Selado o compromisso do Status, o soberano, por seu ministério, confere aos súditos a devida proteção e o gozo da prosperidade, ordenando a seu leão alado: “Necessito de outra artimanha semelhante. Vai chamar os espíritos que mantenho às tuas ordens. Traze-os para cá. Pois quero oferecer a estes jovens uma demonstração de minha arte. Fiz esta promessa. Eles estão esperando” (SHAKESPEARE,1991:121).


A manutenção desse virtuoso governo, uma vez fundada na fortuna, dependerá, contudo, da justiça principesca. Disporá de um longo governo aquele que assopre o julgamento:


Embora tenham-me ferido com seus crimes, ainda assim farei prevalecer minha razão, e não a minha fúria. O perdão vale mais do que a vingança. Se arrependeram, não há por que insistir na punição. Vai soltá-los, Ariel. Vou quebrar o encantamento e devolver-lhes a razão. (SHAKESPEARE, 1991:139).

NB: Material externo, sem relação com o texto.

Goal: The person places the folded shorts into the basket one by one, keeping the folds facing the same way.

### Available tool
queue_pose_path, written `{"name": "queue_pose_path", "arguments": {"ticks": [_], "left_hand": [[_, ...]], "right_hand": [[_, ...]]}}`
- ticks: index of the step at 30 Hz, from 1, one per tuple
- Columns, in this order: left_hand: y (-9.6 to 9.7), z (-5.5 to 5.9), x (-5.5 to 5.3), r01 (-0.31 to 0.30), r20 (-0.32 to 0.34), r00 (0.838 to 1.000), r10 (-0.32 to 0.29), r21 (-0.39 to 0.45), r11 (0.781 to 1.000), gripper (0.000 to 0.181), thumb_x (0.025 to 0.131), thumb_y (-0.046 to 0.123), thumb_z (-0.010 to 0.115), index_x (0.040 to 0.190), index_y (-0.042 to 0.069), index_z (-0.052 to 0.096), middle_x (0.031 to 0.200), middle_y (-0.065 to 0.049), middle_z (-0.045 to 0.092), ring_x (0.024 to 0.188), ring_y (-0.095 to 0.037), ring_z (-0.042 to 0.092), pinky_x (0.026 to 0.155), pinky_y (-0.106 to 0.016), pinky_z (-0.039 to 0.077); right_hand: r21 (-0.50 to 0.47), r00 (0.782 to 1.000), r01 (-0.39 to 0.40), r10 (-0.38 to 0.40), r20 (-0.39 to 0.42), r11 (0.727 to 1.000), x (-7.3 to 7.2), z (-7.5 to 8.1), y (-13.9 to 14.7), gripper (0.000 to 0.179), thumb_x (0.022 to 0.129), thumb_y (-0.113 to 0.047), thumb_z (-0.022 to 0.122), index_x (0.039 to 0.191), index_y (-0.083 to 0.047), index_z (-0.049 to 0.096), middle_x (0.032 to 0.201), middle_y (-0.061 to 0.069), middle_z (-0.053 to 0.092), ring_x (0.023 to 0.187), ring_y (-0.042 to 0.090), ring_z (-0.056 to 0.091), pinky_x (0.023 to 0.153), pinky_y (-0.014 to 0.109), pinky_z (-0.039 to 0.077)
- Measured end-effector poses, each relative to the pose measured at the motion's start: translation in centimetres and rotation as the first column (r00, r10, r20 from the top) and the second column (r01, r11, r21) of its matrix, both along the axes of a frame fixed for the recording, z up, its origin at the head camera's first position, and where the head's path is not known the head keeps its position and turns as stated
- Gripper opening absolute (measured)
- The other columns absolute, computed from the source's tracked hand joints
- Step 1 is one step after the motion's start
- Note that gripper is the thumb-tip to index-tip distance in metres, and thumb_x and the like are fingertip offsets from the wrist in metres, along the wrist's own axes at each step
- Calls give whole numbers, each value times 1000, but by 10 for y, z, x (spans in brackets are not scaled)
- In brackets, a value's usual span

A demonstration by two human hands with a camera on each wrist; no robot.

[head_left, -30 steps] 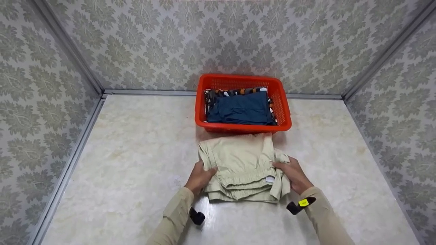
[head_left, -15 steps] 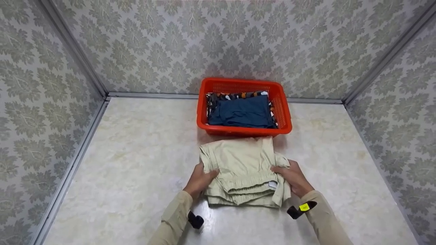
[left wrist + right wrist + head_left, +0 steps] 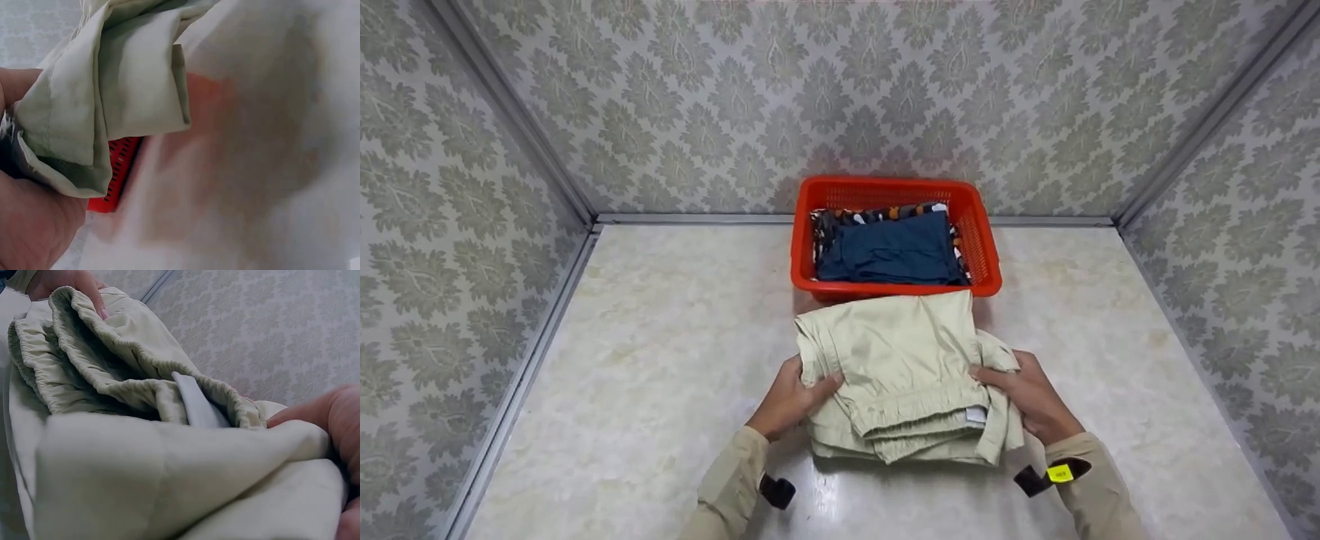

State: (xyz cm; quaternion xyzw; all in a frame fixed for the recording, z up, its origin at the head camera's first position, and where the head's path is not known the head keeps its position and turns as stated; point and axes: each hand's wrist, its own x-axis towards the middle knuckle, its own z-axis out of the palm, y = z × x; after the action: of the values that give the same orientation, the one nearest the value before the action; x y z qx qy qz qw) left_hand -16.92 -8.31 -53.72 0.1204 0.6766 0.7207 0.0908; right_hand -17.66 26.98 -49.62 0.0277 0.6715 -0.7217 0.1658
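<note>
A folded pair of pale beige elastic-waist pants (image 3: 900, 360) spans the space between my two hands in the head view. My left hand (image 3: 795, 397) grips its left side, thumb on top and fingers underneath. On the right side my right hand (image 3: 1031, 394) holds it the same way. The gathered waistband (image 3: 101, 377) faces me, with a white label (image 3: 199, 402) inside it. In the left wrist view the folded edge (image 3: 140, 84) hangs above the table, with the red basket showing beneath. The far edge of the pants overlaps the basket's front in the head view.
A red plastic basket (image 3: 988, 255) stands against the back wall. It holds folded dark blue cloth (image 3: 892, 247) on top of patterned black, orange and white cloth (image 3: 877, 215). Patterned walls (image 3: 690, 97) enclose the marbled table (image 3: 660, 337) at the back and both sides.
The pants have risen off the table and look larger in the head view, both hands still gripping them. The right hand has shifted slightly to the right.
</note>
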Motion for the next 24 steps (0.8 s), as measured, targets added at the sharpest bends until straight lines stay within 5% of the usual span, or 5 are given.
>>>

O desiderato racional redundará na prosperidade do governo. No entanto, a manutenção ordem aos governados dependura-se na linha tênue entre a força da mordida e a sutileza do assopro. Dessa forma, na menor variação do pêndulo da virtude e da concessão da liberdade: “Chegará o dia em que as torres coroadas de nuvens, os palácios resplandecentes, os templos solenes e mesmo o globo imenso, e tudo quanto lhe pertence, vão desaparecer sem deixar rastros, como se dissolveu esse espetáculo” (SHAKESPEARE,1991:129).


Ao soberano, de fato, cabe a arte da temperança. Da tempestade à bonança: a justiça selará o valor da liberdade. O contrato social resplandecerá seu poder na medida em que o súdito consinta à afirmação: “Serás tão livre quanto os ventos das montanhas. Mas deves seguir rigorosamente as minhas ordens” (SHAKESPEARE,1991:57).

São Paulo, 27 de setembro de 2009


[1] SHAKESPEARE, W. A Tempestade. Rio de Janeiro: Relume Dumará, 1991.